## What to work on
Exact transcription of the data below is required, without the images.

## Input data

----

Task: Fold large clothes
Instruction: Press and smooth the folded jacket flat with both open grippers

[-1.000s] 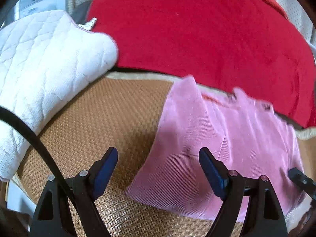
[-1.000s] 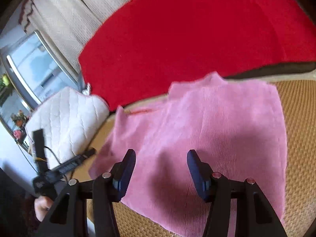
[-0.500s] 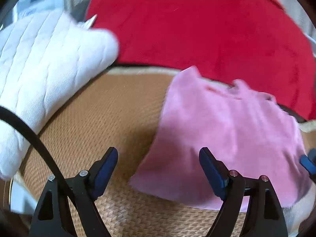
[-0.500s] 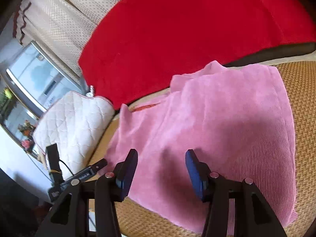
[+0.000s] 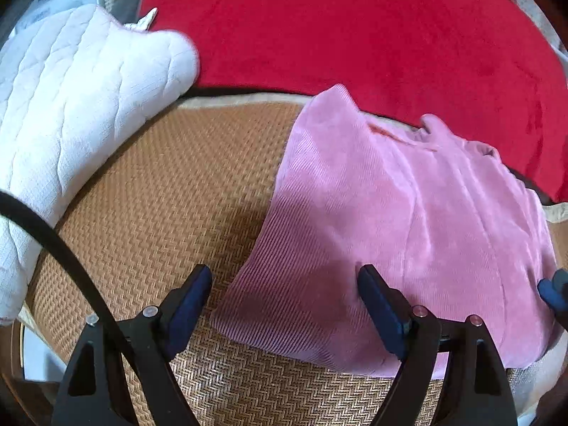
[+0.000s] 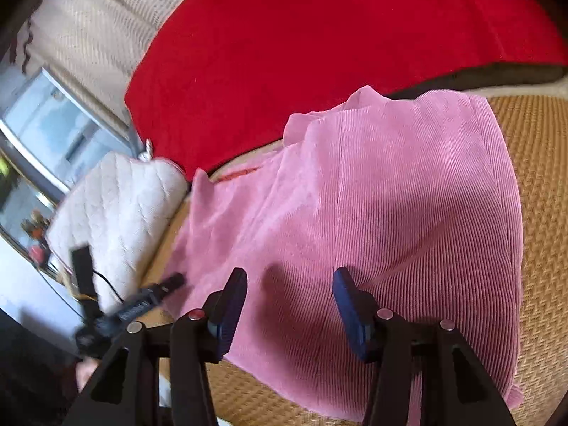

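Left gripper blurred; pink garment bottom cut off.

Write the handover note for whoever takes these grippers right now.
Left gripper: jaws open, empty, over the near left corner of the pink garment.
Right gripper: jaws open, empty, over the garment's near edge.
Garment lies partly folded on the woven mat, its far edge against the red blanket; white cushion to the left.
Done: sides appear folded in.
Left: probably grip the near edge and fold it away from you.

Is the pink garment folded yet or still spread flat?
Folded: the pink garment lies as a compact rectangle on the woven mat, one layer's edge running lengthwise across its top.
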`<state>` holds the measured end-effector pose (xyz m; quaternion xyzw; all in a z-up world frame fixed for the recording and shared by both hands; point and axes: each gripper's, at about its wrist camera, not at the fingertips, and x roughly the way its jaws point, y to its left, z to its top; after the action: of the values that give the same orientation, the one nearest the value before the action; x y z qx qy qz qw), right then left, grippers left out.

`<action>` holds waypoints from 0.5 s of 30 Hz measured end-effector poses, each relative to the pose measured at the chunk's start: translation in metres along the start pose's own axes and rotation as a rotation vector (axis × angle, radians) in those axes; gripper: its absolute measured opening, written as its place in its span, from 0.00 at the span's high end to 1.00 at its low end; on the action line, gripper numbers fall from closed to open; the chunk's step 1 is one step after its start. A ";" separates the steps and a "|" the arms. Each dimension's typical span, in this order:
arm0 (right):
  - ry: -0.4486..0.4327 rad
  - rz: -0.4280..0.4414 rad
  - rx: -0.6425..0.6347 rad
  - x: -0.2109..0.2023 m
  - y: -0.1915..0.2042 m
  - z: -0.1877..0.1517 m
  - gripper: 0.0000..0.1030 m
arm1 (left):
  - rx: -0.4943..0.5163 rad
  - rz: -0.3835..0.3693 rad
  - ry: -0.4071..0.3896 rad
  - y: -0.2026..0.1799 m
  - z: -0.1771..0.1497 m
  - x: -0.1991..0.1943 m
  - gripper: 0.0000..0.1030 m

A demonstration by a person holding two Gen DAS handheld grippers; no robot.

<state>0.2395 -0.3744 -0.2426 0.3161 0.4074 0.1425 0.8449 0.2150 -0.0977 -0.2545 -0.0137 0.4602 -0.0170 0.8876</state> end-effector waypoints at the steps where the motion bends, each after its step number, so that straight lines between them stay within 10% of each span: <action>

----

## Answer to the exercise
Task: Fold large clothes
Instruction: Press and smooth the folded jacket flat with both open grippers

[-1.000s] 
[-1.000s] 
[-0.500s] 
[-0.500s] 
[+0.000s] 
[+0.000s] 

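Left gripper blurred; pink garment bottom cut off.

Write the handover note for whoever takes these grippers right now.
Left gripper: jaws open, empty, over the near left corner of the pink garment.
Right gripper: jaws open, empty, over the garment's near edge.
Garment lies partly folded on the woven mat, its far edge against the red blanket; white cushion to the left.
Done: sides appear folded in.
Left: probably grip the near edge and fold it away from you.

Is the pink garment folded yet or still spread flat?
Folded: the pink garment lies as a compact rectangle on the woven mat, one layer's edge running lengthwise across its top.
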`<state>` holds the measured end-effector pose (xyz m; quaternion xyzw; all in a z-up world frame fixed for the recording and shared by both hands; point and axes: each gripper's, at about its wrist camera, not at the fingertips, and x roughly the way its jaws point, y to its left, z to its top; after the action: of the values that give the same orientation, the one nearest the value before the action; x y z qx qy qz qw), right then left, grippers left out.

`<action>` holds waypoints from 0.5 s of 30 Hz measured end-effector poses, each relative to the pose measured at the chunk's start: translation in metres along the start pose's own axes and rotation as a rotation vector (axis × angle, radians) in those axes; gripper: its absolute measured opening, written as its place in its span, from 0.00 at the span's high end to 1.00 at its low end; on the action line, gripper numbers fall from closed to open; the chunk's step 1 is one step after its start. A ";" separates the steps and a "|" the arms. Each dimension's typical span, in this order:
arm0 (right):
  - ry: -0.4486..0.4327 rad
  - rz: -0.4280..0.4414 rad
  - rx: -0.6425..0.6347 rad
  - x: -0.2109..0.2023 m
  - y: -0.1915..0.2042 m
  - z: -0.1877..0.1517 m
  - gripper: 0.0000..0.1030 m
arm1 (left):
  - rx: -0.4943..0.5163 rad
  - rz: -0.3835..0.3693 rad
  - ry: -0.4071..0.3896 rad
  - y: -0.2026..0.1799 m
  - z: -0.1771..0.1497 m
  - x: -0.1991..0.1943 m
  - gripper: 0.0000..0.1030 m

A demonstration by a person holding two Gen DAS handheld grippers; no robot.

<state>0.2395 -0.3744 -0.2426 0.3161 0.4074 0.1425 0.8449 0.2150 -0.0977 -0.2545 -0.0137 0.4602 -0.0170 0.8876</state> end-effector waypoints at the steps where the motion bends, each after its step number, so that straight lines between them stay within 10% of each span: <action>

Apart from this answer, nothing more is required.